The program performs an illegal operation and cannot continue it’s current course of execution. It packs up the relevant information–location, backtrace, type, an error code, an error message, severity, and other details–and throws it as an exception. Parrot’s concurrency scheduler scans through the list of installed exception handlers but cannot find a suitable candidate to handle it. Crap. Panic.

In this situation libparrot calls the routine die_from_exception, the action of last resort to stop the actions of the interpreter and pass control back to the embedding application. The application needs all the necessary information from that exception object so it can optionally display it to the user or use it to decide upon a new course of action for itself.

It’s worth asking ourselves what state the interpreter is in immediately following an unhandled exception. Currently, the interpreter calls the function I mentined above, die_from_exception. This function prints out a bunch of information to stderr: The text of the error message from the Exception object and a backtrace from the location where the exception was thrown. After printing out this information and a little bookkeeping, it calls Parrot_exit to run any exit handler routines and finally call the libc exit() function to close the program.

That’s right, libparrot calls exit(), it never passes control back to the embedding application.
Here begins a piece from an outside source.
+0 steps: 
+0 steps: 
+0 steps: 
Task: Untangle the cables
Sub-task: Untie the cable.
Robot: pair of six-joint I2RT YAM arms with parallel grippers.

There are several things wrong here, and I’ll discuss them all in a bit. It’s most important right now to talk about the state of the interpreter at this point. Once we call Parrot_exit, the exit handlers have fired and been freed. Parrot_exit also shuts down the GC, so we can no longer reliably create new PMCs or STRINGS. If we attemp to re-enter the interpreter it won’t have an active GC, which will cause memory use to explode.

Once we call Parrot_exit, at least as it exists in trunk, we are completely done with the interpreter and we cannot reliably create or use any PMC or STRING objects, or call any other Parrot subroutines or methods again. Since control flow never passes back to the embedding application, we can’t do anything else, either. Even if we did jump back to the embedding application, we couldn’t use PMCs or STRINGs to communicate error information back to it because the interpreter is dead. This is all extremely bad. So what do we do instead?

First and foremost, libparrot should rarely–if ever–print anything to stderr directly. This, if it happens at all, is the option of last resort. Output formatting and the output vector should be the sole providence of the embedding application. The first change we need to make is to take all the necessary textual information and either package it up in a form that the embedding application can use, or flip an error flag and provide a series of API calls that the embedding API can use to get the information it needs. A PMC seems like the natural choice for this, since our Exception objects would already contain all the information we need: The location information and the ability to generate a backtrace, the type and severity information, the human-readable message string, etc. So, it seems like this is what we really want to use. A second-place offering would be something like a StringBuilder PMC, which we could use to construct all the output as we would currently show on stderr, but instead prepare it and dump it into a STRING for use by the embedding application. It’s not ideal to package the backtrace up with the message, but if that were our only option it’s what we would have to do.

I don’t think it’s what we have to do.

The reality is that the Parrot interpreter can probably be reused after having exited so long as we don’t finalize the GC and we don’t run all the exit handlers. Basically, so long as we don’t call Parrot_exit (at least as it is implemented in master now) we can call back into the interpreter later. We need to create a new function, probably Parrot_jump_out or something, and use that most of the time when we are currently calling Parrot_exit. Then, we only call Parrot_exit when we are actually closing the interpreter down for good, probably during (or immediately after) the call to Parrot_destroy (which kills the interp and frees most of it’s resources).

Once we have the jump-out semantics working correctly, we will be able to get out of the realm of the interpreter without destroying/disabling the GC, which means we can pass the raw Exception objects out to the embedding application for error diagnosis and handling. There is a lot to be excited about in this.

Tonight I updated the embed_api branch to Parrot master. There were a few conflicts and messes, but it was mostly painless. bluescreen is working to implement some new features and start implementing some tests for the new API. If things keep moving at this pace I think we are mergable within a week.